Following the civil transformation of March–April 1848 in Hungary, called the Hungarian Revolution of 1848, after a few months of peace, the Serbs, the Croats, the Transylvanian Romanians, and some of the Slovaks living in Hungary and Transylvania, made territorial and national demands and sought to ally themselves with the Habsburg emperor, hostile to the Hungarian state.

A common feature of the Croatian, Serbian and Romanian movements was that they also had substantial, well trained armed forces of their own. The population of the Military Frontier lands (Croatian Military Frontier, Slavonian Military Frontier and Transylvanian Military Frontier) established in the southern and eastern parts of the country in the 18th century, was predominantly Croatian, Serb and Romanian, and the Hungarian government had to promise not to change the military internal structure of the Border Region for the time being. These border guards (see Grenz infantry) constituted an armed force that could vigorously sustain these nationalities' demands. The leaders of the border guard regiments were committed to the person of the emperor and to the unity of the empire, and they were able to exploit the illusions of this peasant population about the good emperor.

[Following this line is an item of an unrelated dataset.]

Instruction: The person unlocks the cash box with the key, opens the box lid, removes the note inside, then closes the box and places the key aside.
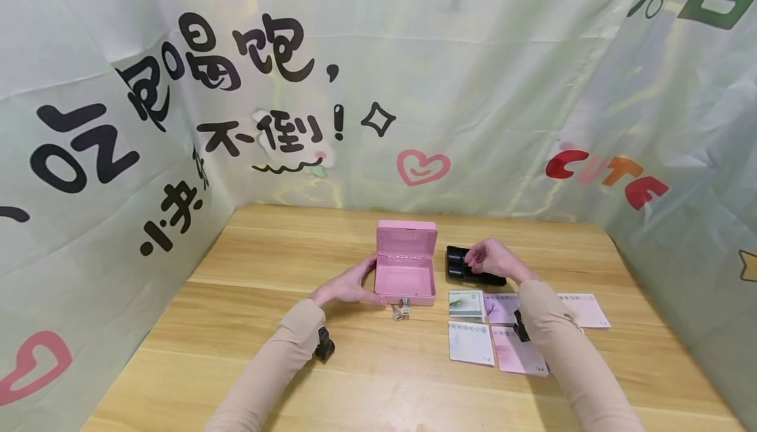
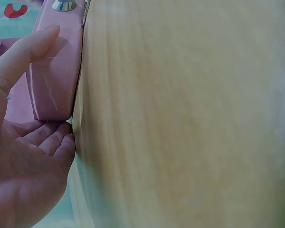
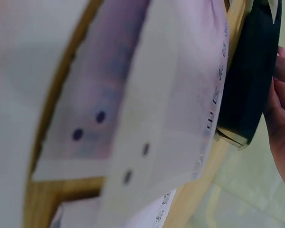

However, the petition adopted at the 27 March meeting of the Serbian community in Újvidék (Novi Sad) did not reflect this sentiment. It demanded the recognition of Serbs as a nation and the abolition of the serfdom in the border regions. However, when their delegates appeared in Pozsony, proeminent Hungarian politician and the Minister of Finance of Hungary Lajos Kossuth made it quite clear to them on 9 April that they could not expect to be recognized as an independent nation because in political terms there was only one nation in Hungary, the Hungarian nation - that is, the "Hungarian" nation, which united the citizens of different languages. A member of the delegation, Đorđe Stratimirović, said that they would then look elsewhere for the fulfillment of their demands, to which Kossuth is said to have replied, Then the sword will decide between us. Kossuth later denied that the exchange had taken place, and the opinion of the Hungarian historians is that this dialogue could be later invented to serve as a Serbian propaganda ploy.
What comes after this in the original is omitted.